## What you will do
Total the lines of the listing below that hold the word "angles". Output nothing except that number.

────────────────────────────────────────

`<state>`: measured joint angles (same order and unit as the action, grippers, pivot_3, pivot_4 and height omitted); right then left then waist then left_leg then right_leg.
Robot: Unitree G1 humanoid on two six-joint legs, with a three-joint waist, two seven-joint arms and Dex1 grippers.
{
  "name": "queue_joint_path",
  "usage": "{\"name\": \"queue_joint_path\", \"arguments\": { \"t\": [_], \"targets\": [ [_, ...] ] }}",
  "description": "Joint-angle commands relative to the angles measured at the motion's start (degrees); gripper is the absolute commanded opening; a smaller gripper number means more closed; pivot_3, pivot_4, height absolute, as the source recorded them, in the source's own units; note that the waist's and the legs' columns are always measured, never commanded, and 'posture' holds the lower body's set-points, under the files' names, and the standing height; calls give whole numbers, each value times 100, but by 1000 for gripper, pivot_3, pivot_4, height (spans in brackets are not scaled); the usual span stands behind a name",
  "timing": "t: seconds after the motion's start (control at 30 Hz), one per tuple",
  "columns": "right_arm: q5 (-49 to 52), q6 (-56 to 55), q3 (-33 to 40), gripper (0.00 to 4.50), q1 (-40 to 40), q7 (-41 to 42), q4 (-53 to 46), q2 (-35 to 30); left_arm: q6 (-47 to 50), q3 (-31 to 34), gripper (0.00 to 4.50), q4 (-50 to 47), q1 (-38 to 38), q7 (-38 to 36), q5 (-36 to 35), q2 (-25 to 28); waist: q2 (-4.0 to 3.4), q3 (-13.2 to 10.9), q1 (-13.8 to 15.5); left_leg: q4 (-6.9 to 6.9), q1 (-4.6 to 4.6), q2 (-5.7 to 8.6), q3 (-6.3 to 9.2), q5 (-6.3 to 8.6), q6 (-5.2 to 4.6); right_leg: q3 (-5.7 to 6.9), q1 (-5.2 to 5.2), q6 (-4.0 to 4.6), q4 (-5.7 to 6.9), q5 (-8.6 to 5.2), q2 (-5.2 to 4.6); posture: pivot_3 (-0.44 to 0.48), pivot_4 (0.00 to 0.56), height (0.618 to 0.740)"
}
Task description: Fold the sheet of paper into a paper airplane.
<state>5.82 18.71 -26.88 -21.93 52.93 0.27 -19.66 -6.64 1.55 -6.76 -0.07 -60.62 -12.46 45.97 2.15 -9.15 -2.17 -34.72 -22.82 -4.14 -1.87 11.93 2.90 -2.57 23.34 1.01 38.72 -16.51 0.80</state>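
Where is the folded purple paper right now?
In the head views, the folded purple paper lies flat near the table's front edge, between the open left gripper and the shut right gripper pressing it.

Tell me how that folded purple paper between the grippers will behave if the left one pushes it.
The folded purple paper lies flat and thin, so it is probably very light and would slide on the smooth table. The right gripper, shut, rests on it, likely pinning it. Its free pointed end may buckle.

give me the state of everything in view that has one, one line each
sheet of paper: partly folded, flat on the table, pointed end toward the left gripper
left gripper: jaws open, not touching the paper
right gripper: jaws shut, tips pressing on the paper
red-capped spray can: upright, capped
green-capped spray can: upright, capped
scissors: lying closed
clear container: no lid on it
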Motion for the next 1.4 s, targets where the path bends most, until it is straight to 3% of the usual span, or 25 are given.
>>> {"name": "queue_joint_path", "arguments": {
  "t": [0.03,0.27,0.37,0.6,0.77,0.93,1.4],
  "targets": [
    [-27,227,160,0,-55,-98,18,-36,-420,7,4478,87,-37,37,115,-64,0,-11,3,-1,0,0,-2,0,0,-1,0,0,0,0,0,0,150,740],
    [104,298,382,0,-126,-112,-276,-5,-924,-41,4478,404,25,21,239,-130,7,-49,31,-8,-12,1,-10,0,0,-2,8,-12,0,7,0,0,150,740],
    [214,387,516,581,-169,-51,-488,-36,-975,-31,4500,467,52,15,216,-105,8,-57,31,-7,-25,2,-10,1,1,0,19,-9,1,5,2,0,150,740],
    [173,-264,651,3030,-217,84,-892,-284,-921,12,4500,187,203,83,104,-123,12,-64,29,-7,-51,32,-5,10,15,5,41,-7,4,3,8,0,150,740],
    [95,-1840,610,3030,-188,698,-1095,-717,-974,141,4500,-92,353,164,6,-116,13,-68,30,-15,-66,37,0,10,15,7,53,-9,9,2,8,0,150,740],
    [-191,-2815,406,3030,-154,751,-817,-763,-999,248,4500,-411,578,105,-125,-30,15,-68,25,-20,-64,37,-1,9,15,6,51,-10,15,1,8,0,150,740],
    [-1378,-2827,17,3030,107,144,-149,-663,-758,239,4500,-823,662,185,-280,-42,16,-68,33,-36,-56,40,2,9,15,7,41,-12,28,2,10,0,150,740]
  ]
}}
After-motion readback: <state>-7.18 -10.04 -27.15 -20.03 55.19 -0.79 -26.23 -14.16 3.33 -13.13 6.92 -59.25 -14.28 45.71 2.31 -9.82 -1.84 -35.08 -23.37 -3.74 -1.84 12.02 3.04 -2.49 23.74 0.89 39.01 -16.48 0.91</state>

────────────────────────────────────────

## Answer to this problem
2